Task statement -
Produce a perfect copy of the listing, matching each line.

Supplied information -

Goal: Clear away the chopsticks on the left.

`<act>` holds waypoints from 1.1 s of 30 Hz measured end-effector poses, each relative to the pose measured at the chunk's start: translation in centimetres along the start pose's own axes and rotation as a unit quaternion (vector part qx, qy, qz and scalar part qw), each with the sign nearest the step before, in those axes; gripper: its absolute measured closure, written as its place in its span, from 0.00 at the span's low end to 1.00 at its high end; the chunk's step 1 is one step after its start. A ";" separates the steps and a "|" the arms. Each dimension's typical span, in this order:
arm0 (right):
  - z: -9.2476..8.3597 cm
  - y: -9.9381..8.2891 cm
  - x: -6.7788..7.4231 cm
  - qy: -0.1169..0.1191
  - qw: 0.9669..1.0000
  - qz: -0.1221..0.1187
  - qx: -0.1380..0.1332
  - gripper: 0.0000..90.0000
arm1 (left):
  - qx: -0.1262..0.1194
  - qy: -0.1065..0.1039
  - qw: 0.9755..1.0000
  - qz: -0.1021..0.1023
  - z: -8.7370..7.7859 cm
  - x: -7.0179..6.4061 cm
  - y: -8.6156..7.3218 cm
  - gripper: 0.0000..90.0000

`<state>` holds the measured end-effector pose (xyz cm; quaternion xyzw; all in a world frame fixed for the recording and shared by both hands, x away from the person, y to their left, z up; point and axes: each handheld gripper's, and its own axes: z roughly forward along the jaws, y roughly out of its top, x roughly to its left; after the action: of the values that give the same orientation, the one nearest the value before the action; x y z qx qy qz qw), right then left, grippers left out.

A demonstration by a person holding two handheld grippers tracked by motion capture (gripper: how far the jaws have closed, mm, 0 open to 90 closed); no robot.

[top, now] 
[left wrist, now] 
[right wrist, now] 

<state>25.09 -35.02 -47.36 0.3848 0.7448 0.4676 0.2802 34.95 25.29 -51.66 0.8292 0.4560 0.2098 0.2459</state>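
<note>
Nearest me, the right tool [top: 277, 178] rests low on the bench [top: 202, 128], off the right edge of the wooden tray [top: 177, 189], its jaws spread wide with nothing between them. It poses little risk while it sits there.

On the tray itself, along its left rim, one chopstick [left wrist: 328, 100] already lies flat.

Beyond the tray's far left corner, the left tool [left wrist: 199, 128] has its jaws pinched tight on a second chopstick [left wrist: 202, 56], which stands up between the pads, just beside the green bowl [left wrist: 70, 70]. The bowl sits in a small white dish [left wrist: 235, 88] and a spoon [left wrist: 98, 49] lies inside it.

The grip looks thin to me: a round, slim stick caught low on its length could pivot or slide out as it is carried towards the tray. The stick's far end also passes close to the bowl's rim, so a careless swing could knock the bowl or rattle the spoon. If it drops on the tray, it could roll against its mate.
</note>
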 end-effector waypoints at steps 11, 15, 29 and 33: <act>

Response to the task -
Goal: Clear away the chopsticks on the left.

`<act>` holds waypoints from 1.1 s of 30 Hz measured end-effector poses, each relative to the pose measured at the chunk's start: translation in centimetres along the start pose's own axes and rotation as a unit quaternion (vector part qx, qy, qz and scalar part qw), each with the sign nearest the step before, in those axes; gripper: its absolute measured closure, written as its place in its span, from 0.00 at the span's low end to 1.00 at its high end; the chunk's step 1 is one step after its start. A ";" separates the steps and a "|" the arms. Each dimension's typical span, in this order:
arm0 (right):
  - z: -9.2476..8.3597 cm
  - y: -9.9381..8.2891 cm
  - x: -6.7788..7.4231 cm
  - qy: -0.1169..0.1191
  - qw: 0.9669..1.0000
  - qz: -0.1221..0.1187
  - qx: -0.1380..0.1332
  - gripper: 0.0000..90.0000
arm1 (left):
  - qx: -0.1262..0.1194
  - qy: -0.1065..0.1039
  - qw: 0.9755..1.0000
  - qz: -0.1021..0.1023
  - z: -8.7370..7.7859 cm
  - x: -7.0179..6.4061 cm
  - y: -8.6156..7.3218 cm
  - gripper: 0.0000..90.0000

`<state>` holds the measured end-effector pose (xyz cm; quaternion xyzw; all in a world frame fixed for the recording and shared by both hands, x away from the person, y to their left, z up; point and axes: each handheld gripper's, and its own axes: z roughly forward along the jaws, y roughly out of its top, x roughly to its left; after the action: of the values that give the same orientation, the one nearest the value before the action; x y z qx qy qz qw), right then left, grippers left out.

A demonstration by a person holding two handheld grippers tracked by motion capture (gripper: how far the jaws have closed, mm, 0 open to 90 closed); no robot.

[top, now] 
[left wrist, now] 
[right wrist, now] 

<state>25.09 -35.02 -47.36 0.3848 0.7448 0.4676 0.2802 34.95 25.29 -51.66 0.8292 0.4560 0.2098 0.2459</state>
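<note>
Nearest me, the right tool [top: 277, 178] rests low on the bench [top: 202, 128], off the right edge of the wooden tray [top: 177, 189], its jaws spread wide with nothing between them. It poses little risk while it sits there.

On the tray itself, along its left rim, one chopstick [left wrist: 328, 100] already lies flat.

Beyond the tray's far left corner, the left tool [left wrist: 199, 128] has its jaws pinched tight on a second chopstick [left wrist: 202, 56], which stands up between the pads, just beside the green bowl [left wrist: 70, 70]. The bowl sits in a small white dish [left wrist: 235, 88] and a spoon [left wrist: 98, 49] lies inside it.

The grip looks thin to me: a round, slim stick caught low on its length could pivot or slide out as it is carried towards the tray. The stick's far end also passes close to the bowl's rim, so a careless swing could knock the bowl or rattle the spoon. If it drops on the tray, it could roll against its mate.
</note>
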 end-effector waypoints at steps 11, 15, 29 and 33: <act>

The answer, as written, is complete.